Fig. 2 is a schematic explanatory view of an electrophotographic image forming apparatus to which the process cartridge is mounted;
Fig. 3A is a longitudinal central sectional view of the developing apparats, and Fig. 3B is a longitudinal end sectional view of the developing apparatus;
Fig. 4 is a perspective view showing a magnetic sealing arrangement;
Fig. 5 is a sectional view of the sealing arrangement;
Fig. 6 is a perspective view showing a magnetic seal member;
Fig. 7A is an explanatory view showing a condition of lines of magnetic force between opposite magnetic poles, and Fig. 7B is an explanatory view showing a condition of lines of magnetic force between same magnetic poles;
Fig. 8 is a perspective view showing a magnetic sealing arrangement of a developing apparatus according to another embodiment of the present invention in which the present invention is applied to a digital electrophotographic copying machine;
Fig. 9 is a longitudinal sectional view of a main part of the developing apparatus;
Fig. 10A is a schematic view showing a condition of lines of magnetic force when a magnet seal member alone is used, Fig. 10B is an enlarged view of a portion 10B in Fig. 10A, Fig. 10C is a schematic view showing a condition of lines of magnetic force when a magnetic member is provided on an outer side (end side) of a magnet seal member, and Fig. 10D is an enlarged view of a portion 10D in Fig. 10C;
Fig. 11A is a schematic view showing a condition of lines of magnetic force in an N-N repulsion magnetic field when a magnet seal member alone is used, and Fig. 11B is a schematic view showing a condition of lines of magnetic force in an N-N repulsion magnetic field when a magnetic member is provided on an outer side (end side) of a magnet seal member;
Fig. 12 is an explanatory view showing an elastic sealing arrangement of the developing apparatus; and
Fig. 13 is an explanatory view showing a magnetic sealing arrangement of the developing apparatus.

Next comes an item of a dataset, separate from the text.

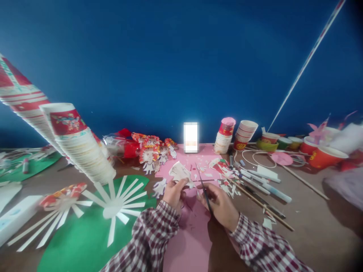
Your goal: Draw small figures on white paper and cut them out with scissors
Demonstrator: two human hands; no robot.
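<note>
My left hand (176, 193) pinches a white paper cutout (179, 172) with drawn lines, over the pink paper (187, 241). Just to its right, my right hand (218, 202) is closed round a dark, slender tool (204, 190), whose thin tip points away from me; whether it is a pair of scissors or a knife I cannot tell. The cutout and the tool are close together. White paper scraps (230, 188) lie beyond my right hand, and a small white figure cutout (159, 187) is left of my left hand.
Tall stacked paper cups (82, 147) lean at the left, beside green paper (85, 241) bearing a cup cut into strips (113, 207). Coloured cutouts (150, 151) stand behind. Markers (255, 181) and a wooden stick (263, 206) lie right, near orange bowls (326, 156).
</note>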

DETAILED DESCRIPTION OF THE PREFERRED EMBODIMENTS

The present invention will now be explained in connection with embodiments thereof with reference to the accompanying drawings.

[First Embodiment]

A first embodiment of the present invention will be explained with reference to Figs. 1 to 6 and 7A and 7B. Incidentally, Fig. 1 is a schematic explanatory view of a process cartridge using a developing apparatus according to the first embodiment of the present invention, Fig. 2 is a schematic explanatory view of an electrophotographic image forming apparatus to which the process cartridge is mounted, Fig. 3A is a longitudinal central sectional view of the developing apparatus, Fig. 3B is a longitudinal end sectional view of the developing apparatus, Fig. 4 is a perspective view showing a magnetic sealing arrangement, Fig. 5 is a sectional view of the sealing arrangement, Fig. 6 is a perspective view showing a magnetic seal member, Fig. 7A is an explanatory view showing a condition of lines of magnetic force between opposite magnetic poles, and Fig. 7B is an explanatory view showing a condition of lines of magnetic force between same magnetic poles.
First of all, entire constructions of the process cartridge and the electrophotographic image forming apparatus using the developing apparatus, and then, the magnetic sealing arrangement of the developing apparatus will be explained.

As shown in Fig. 2, in the electrophotographic image forming apparatus (laser beam printer) A, information light emitted from an optical system 1 and corresponding to image information is illuminated onto a drum-shaped electrophotographic photosensitive member 8 to form a latent image on the photosensitive member, and the latent image is developed as a toner image. In synchronous with the formation of the toner image, a transfer material P is conveyed from a cassette 2 by means of a convey means 3 comprised of a pick-up roller 3a, a convey roller 3b and a pair of regist rollers 3c. And, the toner image formed on the electrophotographic photosensitive member included in a process cartridge B is transferred onto the transfer material P by applying voltage to a transfer roller (transfer means) 4. After the image was transferred, the transfer material P is conveyed to a fixing means 5 comprised of a fixing rotary member 5a including a heater therein and a drive roller 5b for urging the transfer material P against the rotary member 5a, where the transferred toner image is fixed to the transfer material P. Further, the transfer material P is conveyed by a pair of discharge rollers 3d, so that the transfer material is discharged onto a discharge portion 7 through a reverse convey path 6.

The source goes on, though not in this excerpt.